▶ **EXERCISE**
From the entries, return every line where the string "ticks" shows up.
-=-=-
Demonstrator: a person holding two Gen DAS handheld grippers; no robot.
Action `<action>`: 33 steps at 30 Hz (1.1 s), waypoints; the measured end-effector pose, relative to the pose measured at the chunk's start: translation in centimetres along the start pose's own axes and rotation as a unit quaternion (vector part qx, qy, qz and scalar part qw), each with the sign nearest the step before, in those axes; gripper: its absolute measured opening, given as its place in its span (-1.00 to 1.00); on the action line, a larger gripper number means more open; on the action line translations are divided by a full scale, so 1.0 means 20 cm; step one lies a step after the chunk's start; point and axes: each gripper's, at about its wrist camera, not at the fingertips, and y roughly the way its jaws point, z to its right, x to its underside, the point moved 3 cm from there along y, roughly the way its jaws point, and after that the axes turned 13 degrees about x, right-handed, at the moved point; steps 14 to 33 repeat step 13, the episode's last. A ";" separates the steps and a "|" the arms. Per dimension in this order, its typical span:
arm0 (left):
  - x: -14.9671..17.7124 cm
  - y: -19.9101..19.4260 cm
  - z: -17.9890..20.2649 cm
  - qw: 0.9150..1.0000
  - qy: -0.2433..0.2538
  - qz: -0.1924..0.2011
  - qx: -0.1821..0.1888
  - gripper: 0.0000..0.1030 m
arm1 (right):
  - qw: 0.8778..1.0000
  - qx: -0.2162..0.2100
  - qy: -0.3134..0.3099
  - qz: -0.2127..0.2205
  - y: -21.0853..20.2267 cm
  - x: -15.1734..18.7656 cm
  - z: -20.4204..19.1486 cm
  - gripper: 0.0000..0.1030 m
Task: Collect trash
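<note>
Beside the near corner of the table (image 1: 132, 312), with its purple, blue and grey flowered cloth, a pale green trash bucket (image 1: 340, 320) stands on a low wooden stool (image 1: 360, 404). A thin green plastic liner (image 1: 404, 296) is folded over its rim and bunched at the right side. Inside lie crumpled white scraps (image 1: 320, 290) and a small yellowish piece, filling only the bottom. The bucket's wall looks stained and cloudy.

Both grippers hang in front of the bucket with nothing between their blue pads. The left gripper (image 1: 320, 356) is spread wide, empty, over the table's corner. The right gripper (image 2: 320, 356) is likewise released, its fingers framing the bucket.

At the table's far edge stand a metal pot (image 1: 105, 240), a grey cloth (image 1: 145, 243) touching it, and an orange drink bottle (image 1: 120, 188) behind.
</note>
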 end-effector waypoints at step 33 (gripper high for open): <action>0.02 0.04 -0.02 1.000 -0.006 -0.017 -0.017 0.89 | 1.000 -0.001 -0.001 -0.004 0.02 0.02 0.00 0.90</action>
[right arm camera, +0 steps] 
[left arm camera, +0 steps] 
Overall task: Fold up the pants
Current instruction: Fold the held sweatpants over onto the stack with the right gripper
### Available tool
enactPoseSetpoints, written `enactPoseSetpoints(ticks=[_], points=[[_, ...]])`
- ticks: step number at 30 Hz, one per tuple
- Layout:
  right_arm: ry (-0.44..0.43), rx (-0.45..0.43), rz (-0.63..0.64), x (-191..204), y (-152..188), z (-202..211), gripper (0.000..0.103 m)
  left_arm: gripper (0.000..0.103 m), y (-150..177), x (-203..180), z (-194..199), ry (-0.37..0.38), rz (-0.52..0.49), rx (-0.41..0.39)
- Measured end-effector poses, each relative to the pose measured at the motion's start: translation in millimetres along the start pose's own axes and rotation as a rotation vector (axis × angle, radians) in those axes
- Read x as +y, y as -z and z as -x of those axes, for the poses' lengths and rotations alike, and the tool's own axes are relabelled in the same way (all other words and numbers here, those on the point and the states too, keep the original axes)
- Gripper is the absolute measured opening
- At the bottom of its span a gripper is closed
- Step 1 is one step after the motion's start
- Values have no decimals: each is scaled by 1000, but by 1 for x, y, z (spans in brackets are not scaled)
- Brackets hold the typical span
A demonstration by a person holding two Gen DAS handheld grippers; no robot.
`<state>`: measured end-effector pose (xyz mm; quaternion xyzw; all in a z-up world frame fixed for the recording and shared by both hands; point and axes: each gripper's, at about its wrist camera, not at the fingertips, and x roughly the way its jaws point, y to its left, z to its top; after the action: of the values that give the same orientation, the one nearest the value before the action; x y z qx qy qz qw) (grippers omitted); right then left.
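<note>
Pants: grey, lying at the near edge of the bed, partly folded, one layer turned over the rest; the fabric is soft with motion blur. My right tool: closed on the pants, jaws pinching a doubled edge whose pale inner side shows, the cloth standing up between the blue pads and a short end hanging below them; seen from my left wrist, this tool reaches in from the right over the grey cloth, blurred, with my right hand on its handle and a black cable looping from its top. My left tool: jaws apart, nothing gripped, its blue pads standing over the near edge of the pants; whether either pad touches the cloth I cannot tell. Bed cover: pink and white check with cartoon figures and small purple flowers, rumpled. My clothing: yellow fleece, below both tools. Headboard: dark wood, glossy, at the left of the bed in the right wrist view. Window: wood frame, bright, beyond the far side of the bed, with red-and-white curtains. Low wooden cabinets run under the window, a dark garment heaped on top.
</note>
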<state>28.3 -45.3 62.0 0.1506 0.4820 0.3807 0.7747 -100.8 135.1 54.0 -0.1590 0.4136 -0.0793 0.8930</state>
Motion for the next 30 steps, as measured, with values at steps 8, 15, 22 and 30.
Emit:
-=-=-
▶ **RESULT FOR THIS TASK**
enactPoseSetpoints, written `enactPoseSetpoints(ticks=[_], points=[[_, ...]])`
- ticks: step number at 30 Hz, one per tuple

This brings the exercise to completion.